### Task directions
In exact form, please repeat the records from their opening line down to the line with "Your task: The", including that line.

### Excerpted records
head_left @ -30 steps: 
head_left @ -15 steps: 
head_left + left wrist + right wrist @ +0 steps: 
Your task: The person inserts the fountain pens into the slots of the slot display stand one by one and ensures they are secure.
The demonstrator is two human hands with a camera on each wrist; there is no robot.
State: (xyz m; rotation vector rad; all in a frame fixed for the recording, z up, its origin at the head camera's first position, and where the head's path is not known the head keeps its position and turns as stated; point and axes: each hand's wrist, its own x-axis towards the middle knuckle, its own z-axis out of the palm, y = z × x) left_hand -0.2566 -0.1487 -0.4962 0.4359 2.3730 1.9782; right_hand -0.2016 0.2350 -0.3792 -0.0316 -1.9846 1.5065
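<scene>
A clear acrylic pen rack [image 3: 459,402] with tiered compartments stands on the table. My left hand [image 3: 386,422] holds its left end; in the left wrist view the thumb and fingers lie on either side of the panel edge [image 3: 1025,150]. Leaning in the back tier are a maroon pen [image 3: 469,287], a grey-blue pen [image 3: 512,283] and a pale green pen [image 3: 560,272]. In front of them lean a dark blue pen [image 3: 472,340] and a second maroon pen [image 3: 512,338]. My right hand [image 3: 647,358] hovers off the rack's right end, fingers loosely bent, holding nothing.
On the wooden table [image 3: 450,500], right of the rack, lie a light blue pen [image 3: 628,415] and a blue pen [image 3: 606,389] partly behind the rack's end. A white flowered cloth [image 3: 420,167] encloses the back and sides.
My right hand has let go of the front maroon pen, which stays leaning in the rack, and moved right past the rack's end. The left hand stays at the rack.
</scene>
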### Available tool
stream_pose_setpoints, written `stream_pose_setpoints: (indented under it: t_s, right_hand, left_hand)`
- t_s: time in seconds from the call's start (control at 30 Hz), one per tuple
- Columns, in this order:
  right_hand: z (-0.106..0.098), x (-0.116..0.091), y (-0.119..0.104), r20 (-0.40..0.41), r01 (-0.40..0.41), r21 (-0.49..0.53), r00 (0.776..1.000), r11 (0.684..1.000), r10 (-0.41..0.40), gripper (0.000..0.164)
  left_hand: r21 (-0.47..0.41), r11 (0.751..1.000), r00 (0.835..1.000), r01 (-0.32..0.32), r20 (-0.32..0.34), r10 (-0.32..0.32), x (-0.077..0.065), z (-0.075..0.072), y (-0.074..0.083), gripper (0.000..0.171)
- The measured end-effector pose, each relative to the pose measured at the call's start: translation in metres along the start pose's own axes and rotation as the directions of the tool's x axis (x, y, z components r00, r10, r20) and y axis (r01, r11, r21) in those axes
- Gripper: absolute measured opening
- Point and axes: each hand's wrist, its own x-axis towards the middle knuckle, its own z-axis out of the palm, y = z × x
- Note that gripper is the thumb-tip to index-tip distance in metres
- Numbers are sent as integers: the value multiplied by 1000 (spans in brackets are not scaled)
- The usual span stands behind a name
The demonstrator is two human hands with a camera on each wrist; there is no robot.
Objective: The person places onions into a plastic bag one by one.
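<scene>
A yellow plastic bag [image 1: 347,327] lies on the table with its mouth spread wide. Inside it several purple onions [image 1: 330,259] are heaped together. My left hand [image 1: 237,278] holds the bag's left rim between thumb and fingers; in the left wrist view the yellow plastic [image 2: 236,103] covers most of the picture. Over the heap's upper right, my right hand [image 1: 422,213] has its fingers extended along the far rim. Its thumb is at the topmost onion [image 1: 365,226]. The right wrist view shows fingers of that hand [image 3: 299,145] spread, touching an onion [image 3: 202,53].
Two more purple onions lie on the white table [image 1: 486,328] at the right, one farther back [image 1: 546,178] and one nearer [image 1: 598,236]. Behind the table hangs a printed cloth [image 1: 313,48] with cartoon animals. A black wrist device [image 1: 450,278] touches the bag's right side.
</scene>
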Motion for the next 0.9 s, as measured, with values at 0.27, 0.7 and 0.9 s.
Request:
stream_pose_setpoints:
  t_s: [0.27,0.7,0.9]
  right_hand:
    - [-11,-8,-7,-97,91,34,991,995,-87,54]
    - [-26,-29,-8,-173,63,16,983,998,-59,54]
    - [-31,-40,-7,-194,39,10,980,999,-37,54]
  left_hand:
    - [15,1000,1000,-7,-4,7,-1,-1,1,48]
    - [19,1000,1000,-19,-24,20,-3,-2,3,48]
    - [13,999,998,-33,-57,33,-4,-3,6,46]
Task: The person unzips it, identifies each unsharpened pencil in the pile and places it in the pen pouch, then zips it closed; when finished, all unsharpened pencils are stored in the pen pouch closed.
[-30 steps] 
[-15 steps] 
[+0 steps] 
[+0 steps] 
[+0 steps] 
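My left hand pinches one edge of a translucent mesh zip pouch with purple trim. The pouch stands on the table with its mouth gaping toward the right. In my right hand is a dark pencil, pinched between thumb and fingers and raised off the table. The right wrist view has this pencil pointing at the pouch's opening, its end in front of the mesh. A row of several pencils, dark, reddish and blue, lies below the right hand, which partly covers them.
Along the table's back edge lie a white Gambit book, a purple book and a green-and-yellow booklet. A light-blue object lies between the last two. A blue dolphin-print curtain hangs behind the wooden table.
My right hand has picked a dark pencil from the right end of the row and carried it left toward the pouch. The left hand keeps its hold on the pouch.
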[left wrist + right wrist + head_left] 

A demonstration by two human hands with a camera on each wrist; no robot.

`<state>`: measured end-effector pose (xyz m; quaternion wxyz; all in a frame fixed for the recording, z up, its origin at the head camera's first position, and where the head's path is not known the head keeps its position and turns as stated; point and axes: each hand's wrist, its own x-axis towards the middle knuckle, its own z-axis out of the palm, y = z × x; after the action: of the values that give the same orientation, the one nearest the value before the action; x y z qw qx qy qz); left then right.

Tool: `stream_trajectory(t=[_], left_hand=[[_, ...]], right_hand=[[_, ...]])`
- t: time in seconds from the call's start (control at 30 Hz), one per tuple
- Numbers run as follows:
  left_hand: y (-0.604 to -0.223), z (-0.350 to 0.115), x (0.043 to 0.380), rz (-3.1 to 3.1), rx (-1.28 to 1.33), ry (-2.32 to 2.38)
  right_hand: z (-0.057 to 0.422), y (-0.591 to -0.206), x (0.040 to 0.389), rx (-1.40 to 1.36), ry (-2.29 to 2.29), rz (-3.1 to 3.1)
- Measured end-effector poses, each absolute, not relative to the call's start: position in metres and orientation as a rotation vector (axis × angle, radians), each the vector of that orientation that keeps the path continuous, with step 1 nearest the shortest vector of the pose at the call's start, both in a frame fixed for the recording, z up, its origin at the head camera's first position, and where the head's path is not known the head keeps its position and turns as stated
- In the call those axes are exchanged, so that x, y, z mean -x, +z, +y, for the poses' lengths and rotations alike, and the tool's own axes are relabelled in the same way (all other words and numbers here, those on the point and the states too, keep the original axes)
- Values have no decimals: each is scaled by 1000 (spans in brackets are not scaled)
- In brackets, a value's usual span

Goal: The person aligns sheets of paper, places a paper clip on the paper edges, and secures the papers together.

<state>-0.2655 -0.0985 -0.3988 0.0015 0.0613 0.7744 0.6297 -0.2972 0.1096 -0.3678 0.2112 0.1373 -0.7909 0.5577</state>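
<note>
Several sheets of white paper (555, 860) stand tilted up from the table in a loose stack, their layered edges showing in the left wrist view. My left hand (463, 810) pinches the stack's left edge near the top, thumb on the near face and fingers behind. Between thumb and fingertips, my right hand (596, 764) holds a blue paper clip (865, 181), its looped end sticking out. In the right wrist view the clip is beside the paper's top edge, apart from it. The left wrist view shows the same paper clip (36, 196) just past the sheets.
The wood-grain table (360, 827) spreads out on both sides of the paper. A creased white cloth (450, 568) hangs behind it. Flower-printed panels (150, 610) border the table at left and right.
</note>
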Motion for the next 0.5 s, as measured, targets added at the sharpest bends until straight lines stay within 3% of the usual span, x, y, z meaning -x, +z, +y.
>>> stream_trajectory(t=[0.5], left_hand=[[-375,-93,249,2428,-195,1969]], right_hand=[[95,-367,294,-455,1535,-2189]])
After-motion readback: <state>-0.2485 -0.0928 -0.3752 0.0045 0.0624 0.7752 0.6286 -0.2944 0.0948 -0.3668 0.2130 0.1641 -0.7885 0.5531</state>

### Task answer
head_left @ -30 steps: 
head_left @ -15 steps: 
head_left + left wrist + right wrist @ +0 steps: 
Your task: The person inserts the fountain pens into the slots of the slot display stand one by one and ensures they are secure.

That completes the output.